# Problem details:
The listing below holds a line with "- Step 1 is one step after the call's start" and a line with "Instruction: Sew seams". Reproduce those two lines exactly, plus everything between them.

# Input data:
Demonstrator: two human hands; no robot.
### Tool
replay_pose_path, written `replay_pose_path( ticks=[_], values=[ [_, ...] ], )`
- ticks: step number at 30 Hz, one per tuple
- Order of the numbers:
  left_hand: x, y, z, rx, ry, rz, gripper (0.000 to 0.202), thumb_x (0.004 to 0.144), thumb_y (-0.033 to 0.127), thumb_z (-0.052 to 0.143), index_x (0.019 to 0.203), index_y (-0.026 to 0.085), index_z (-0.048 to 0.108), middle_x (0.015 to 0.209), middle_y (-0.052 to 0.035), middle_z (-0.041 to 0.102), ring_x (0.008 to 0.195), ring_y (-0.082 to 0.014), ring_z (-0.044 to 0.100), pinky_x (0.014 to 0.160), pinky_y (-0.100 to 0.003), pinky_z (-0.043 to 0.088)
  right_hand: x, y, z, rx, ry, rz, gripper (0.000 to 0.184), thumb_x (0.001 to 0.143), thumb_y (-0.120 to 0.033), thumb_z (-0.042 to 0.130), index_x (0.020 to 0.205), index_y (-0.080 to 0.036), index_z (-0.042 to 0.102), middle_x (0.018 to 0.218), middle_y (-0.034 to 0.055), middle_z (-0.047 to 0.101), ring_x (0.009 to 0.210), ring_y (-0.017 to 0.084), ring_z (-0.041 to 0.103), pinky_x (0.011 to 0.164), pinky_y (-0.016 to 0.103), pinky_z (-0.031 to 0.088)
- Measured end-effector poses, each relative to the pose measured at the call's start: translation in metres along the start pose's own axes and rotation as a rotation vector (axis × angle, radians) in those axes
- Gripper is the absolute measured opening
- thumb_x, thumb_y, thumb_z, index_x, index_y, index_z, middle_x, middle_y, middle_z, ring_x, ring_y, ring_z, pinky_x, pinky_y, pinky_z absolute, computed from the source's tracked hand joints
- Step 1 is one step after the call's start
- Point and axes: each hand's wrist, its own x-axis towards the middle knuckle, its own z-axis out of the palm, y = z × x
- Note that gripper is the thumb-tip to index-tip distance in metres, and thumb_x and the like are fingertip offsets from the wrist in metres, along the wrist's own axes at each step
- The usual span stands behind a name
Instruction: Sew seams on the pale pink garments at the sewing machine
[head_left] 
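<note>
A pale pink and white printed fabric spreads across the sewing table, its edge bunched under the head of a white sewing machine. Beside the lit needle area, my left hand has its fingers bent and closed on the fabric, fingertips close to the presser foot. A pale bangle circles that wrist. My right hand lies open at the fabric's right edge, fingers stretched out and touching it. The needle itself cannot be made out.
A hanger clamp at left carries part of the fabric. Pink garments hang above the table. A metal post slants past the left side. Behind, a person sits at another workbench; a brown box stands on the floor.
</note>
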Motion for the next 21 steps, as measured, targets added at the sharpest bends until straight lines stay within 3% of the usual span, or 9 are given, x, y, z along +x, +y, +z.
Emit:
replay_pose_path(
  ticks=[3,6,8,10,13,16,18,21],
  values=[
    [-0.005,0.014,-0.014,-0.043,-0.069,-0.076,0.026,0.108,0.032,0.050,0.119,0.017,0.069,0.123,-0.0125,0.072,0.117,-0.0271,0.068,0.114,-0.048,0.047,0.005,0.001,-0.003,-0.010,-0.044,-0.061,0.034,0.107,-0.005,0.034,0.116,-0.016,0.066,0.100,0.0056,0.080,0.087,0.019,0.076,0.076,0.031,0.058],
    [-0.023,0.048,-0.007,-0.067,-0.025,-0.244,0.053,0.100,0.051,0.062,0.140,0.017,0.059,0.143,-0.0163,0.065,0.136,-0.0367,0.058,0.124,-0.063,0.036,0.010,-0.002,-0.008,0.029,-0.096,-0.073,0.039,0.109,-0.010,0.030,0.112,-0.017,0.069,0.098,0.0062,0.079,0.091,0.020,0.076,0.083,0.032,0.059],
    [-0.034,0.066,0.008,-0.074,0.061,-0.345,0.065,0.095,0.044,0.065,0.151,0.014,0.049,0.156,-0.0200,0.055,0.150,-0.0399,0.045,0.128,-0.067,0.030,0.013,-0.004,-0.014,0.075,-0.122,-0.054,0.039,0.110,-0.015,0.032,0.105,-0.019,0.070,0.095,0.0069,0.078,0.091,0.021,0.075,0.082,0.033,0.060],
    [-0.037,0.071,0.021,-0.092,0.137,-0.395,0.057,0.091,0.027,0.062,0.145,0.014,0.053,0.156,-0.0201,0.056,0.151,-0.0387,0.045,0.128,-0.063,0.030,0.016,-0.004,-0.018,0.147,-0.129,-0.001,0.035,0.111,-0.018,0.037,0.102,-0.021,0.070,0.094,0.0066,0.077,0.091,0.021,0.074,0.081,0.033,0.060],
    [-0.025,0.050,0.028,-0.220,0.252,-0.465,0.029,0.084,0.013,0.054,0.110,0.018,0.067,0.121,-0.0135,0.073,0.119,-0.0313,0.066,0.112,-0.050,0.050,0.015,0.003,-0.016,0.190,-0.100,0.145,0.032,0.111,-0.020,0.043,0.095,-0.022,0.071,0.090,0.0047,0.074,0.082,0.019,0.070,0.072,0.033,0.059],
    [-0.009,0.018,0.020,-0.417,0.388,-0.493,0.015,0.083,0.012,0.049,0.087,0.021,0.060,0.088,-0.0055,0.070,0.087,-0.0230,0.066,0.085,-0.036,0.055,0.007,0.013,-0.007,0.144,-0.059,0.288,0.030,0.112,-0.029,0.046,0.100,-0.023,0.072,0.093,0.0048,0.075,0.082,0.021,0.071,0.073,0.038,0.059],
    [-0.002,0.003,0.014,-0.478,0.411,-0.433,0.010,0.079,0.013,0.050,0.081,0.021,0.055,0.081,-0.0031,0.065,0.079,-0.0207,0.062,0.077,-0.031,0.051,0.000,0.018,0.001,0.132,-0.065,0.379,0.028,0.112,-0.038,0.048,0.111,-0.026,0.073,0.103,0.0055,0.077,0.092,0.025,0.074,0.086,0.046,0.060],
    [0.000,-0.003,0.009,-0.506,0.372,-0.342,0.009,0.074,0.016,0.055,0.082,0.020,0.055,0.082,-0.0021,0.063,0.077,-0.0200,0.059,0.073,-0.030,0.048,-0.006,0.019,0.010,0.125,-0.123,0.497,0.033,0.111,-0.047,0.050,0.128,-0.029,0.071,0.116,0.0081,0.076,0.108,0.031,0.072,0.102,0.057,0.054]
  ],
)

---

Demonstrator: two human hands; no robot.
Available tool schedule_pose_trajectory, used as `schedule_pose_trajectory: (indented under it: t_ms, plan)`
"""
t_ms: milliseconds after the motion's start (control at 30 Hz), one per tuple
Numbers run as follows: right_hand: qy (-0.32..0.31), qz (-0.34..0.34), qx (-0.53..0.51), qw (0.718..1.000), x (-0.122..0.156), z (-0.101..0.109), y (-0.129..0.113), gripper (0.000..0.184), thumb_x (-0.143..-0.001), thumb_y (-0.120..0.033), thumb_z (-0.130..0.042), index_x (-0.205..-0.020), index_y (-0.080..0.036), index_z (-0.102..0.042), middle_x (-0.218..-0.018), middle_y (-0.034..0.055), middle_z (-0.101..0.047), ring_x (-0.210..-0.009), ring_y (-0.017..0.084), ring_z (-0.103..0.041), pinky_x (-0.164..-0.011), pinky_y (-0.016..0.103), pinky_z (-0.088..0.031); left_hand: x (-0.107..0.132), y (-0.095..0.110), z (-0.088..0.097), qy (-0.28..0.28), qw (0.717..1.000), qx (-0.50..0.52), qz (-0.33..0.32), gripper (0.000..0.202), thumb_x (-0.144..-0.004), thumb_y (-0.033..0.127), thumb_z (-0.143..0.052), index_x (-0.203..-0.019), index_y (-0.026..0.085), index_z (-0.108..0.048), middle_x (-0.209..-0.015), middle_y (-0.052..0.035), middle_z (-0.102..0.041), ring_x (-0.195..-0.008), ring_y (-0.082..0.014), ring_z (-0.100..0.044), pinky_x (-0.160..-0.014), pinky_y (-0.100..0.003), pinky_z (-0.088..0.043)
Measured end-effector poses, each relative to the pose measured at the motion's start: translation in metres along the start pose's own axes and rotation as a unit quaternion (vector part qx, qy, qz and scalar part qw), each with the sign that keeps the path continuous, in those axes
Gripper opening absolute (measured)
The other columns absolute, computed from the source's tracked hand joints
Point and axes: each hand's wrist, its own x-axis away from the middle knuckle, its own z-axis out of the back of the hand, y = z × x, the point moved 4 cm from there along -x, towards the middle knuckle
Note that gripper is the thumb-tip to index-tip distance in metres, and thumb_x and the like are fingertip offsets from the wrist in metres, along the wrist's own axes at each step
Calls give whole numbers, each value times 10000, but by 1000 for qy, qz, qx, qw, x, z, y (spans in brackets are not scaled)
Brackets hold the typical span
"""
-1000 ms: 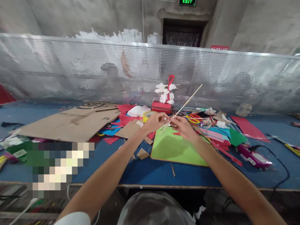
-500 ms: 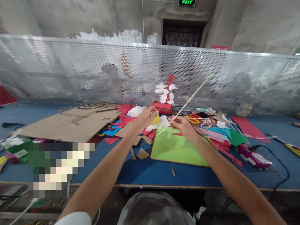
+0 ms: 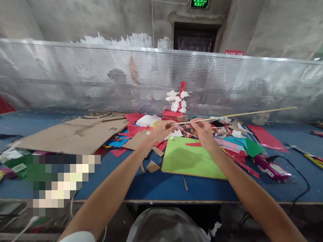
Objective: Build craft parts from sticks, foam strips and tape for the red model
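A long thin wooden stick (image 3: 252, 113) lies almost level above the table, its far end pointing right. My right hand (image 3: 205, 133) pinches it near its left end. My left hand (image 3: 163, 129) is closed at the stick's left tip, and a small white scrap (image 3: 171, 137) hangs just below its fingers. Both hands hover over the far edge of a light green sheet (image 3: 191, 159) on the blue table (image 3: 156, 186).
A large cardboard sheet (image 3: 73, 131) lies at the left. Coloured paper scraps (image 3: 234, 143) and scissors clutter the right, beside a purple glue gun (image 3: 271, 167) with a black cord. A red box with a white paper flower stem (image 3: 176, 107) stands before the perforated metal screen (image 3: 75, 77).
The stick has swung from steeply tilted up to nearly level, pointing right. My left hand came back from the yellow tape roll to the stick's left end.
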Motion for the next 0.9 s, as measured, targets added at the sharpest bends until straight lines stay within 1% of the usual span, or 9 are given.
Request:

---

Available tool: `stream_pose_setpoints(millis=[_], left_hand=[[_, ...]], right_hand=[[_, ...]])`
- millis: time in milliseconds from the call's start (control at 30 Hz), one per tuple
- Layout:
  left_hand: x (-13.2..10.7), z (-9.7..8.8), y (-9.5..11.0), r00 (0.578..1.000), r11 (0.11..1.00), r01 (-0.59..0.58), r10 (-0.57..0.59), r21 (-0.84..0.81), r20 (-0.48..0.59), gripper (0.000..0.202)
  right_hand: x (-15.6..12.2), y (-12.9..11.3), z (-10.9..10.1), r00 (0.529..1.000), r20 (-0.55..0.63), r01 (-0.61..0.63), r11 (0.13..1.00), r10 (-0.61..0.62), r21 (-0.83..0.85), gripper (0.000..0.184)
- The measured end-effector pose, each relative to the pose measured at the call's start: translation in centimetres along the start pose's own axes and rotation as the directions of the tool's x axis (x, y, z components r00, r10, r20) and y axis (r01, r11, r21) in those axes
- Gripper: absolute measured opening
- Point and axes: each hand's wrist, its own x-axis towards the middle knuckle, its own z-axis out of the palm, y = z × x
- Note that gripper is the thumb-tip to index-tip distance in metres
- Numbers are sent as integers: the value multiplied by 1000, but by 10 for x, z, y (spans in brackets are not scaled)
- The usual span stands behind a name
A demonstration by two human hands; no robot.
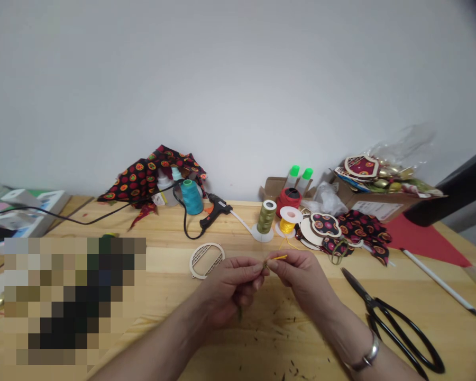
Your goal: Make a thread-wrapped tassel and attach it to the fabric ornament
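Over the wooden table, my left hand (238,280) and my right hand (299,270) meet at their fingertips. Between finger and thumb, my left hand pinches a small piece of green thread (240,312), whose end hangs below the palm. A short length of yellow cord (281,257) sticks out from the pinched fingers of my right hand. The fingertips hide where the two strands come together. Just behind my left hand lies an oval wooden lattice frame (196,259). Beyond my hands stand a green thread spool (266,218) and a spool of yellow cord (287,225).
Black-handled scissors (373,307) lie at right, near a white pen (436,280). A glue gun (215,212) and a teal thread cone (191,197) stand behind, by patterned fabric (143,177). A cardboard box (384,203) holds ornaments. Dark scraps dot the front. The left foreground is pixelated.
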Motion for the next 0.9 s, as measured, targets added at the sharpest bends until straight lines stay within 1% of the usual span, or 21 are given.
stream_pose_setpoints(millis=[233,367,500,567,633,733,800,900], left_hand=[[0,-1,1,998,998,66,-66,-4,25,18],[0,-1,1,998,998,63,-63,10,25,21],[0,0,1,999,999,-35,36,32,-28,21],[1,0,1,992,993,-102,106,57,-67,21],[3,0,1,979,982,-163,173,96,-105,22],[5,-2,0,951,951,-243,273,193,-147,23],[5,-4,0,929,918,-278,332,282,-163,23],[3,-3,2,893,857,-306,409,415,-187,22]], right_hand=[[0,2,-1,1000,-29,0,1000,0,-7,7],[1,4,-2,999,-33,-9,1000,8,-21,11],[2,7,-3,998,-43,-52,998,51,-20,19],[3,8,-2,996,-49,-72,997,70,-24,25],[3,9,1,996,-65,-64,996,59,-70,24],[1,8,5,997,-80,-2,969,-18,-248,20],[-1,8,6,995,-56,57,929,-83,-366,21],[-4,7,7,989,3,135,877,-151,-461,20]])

# Written solution:
- Step 1 is one step after the call's start
- Point and axes: each hand's wrist, its own x-axis towards the middle knuckle, its own z-axis out of the palm, y = z × x
- Note that gripper is the thumb-tip to index-tip distance in metres, and thumb_x and the like are fingertip offsets from the wrist in metres, along the wrist's own axes at each step
- The usual span stands behind a name
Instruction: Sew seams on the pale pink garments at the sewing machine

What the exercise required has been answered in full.